TASK OBJECTIVE
Each line of the data below holding the word "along" must be copied.

GIVEN MATERIAL
──────

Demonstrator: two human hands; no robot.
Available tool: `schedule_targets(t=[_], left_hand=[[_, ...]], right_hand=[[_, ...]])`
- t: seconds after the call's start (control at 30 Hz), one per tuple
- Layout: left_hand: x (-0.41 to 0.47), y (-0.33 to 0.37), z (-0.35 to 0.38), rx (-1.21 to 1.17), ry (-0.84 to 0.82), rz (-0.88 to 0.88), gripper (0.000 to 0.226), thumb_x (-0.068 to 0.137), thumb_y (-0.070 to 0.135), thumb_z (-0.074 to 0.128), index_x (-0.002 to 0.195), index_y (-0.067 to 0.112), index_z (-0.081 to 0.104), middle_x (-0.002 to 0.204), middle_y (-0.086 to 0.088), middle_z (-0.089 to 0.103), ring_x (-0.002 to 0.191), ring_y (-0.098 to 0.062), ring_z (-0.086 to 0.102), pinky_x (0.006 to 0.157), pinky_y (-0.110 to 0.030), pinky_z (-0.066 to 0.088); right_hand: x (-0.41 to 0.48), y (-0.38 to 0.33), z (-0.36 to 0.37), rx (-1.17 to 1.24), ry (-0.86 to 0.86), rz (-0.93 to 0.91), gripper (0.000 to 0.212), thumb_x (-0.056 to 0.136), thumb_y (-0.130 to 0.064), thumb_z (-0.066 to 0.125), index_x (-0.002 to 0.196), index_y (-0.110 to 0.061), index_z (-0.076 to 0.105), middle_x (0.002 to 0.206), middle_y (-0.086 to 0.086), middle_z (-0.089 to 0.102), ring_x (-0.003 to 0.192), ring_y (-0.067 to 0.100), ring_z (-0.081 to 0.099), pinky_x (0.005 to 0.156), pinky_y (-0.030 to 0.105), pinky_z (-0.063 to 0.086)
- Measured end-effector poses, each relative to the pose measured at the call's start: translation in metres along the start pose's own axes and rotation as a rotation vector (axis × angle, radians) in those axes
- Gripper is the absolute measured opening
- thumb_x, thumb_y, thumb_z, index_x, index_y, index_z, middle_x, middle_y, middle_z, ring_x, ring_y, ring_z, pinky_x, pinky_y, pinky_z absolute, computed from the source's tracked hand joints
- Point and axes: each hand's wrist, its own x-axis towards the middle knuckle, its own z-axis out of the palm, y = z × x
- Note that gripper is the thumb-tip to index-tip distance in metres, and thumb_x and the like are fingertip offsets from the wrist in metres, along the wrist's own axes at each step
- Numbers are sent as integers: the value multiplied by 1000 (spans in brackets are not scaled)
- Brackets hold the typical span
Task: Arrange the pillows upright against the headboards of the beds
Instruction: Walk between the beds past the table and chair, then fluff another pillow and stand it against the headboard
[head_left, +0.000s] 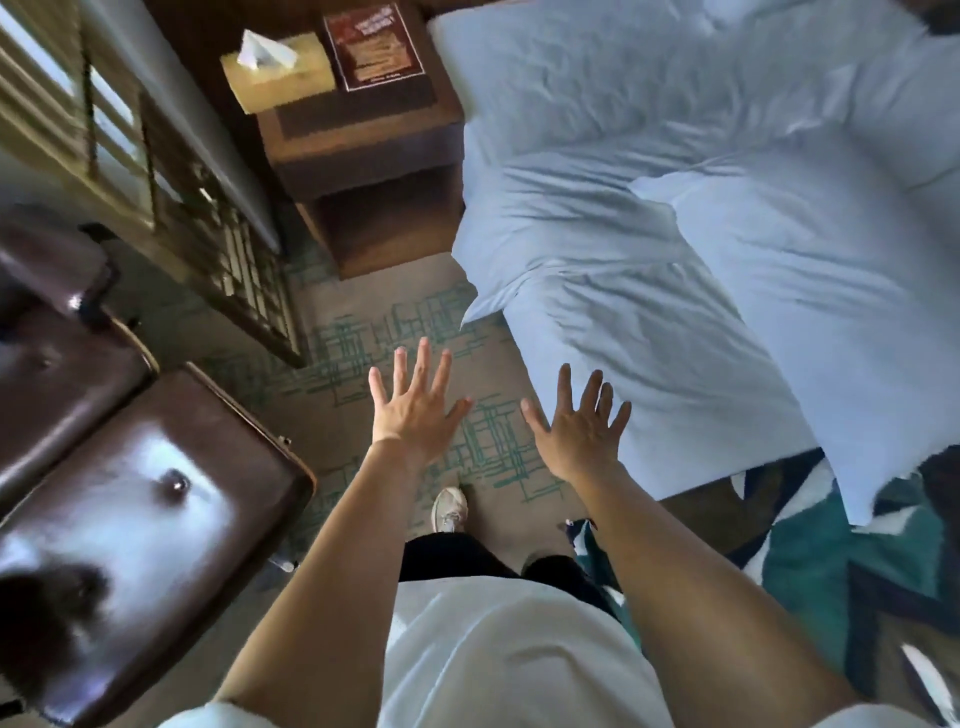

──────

OUTPUT FOR THIS EXERCISE
- Measured end-effector poses, each relative to the pose measured at the call's start: translation in metres along the start pose's own axes and rotation as a rotation vector (axis × angle, radians) in those axes
- Note that gripper is the thumb-tip to index-tip distance in metres, and thumb_x and the like are fingertip offsets from the wrist in metres, along the wrist's own axes at each step

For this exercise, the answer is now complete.